Set down, exactly as written, every line from the one containing "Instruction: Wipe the" through the end of the listing.
━━━━
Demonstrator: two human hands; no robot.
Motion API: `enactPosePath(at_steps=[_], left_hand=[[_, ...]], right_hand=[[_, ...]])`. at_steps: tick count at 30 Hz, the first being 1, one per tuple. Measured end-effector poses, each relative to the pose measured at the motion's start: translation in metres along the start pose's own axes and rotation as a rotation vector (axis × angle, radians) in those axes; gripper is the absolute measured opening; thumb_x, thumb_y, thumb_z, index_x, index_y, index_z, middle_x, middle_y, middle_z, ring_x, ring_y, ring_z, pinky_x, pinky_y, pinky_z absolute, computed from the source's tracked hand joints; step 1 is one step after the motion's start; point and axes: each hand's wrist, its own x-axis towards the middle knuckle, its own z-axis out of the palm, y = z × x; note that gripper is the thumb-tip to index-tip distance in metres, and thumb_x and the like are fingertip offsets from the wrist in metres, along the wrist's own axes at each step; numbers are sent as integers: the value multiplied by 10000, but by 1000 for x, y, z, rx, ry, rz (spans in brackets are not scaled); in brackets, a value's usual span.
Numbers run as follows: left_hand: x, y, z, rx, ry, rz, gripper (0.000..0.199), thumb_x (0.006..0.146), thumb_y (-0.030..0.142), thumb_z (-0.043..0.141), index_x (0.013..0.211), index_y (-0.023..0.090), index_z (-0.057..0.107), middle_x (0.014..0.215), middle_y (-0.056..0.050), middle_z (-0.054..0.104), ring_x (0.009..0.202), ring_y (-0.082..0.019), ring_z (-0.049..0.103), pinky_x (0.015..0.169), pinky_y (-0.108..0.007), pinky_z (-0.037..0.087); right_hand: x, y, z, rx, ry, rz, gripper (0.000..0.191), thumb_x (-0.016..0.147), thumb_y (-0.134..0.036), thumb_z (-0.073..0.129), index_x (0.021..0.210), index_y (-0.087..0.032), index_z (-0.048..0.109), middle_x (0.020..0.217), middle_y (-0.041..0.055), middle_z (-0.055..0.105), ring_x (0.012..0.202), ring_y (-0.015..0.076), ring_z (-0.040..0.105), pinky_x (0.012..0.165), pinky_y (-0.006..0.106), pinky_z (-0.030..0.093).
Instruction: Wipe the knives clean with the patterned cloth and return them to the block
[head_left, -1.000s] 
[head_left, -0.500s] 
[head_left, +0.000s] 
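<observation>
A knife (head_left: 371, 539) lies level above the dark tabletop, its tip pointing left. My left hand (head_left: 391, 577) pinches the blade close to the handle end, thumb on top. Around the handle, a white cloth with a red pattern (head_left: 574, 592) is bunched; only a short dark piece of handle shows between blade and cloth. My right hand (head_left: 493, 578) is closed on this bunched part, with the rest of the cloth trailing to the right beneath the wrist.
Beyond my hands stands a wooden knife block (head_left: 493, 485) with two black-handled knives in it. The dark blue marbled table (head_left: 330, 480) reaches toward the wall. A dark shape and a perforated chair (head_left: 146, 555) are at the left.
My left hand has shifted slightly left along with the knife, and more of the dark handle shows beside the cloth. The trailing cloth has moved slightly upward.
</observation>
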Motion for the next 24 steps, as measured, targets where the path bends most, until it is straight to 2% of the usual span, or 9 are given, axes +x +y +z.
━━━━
▶ Output below:
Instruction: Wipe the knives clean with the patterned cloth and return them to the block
[head_left, -1.000s] 
[head_left, -0.500s] 
[head_left, +0.000s] 
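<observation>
A knife (head_left: 371, 539) lies level above the dark tabletop, its tip pointing left. My left hand (head_left: 391, 577) pinches the blade close to the handle end, thumb on top. Around the handle, a white cloth with a red pattern (head_left: 574, 592) is bunched; only a short dark piece of handle shows between blade and cloth. My right hand (head_left: 493, 578) is closed on this bunched part, with the rest of the cloth trailing to the right beneath the wrist.
Beyond my hands stands a wooden knife block (head_left: 493, 485) with two black-handled knives in it. The dark blue marbled table (head_left: 330, 480) reaches toward the wall. A dark shape and a perforated chair (head_left: 146, 555) are at the left.
My left hand has shifted slightly left along with the knife, and more of the dark handle shows beside the cloth. The trailing cloth has moved slightly upward.
</observation>
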Motion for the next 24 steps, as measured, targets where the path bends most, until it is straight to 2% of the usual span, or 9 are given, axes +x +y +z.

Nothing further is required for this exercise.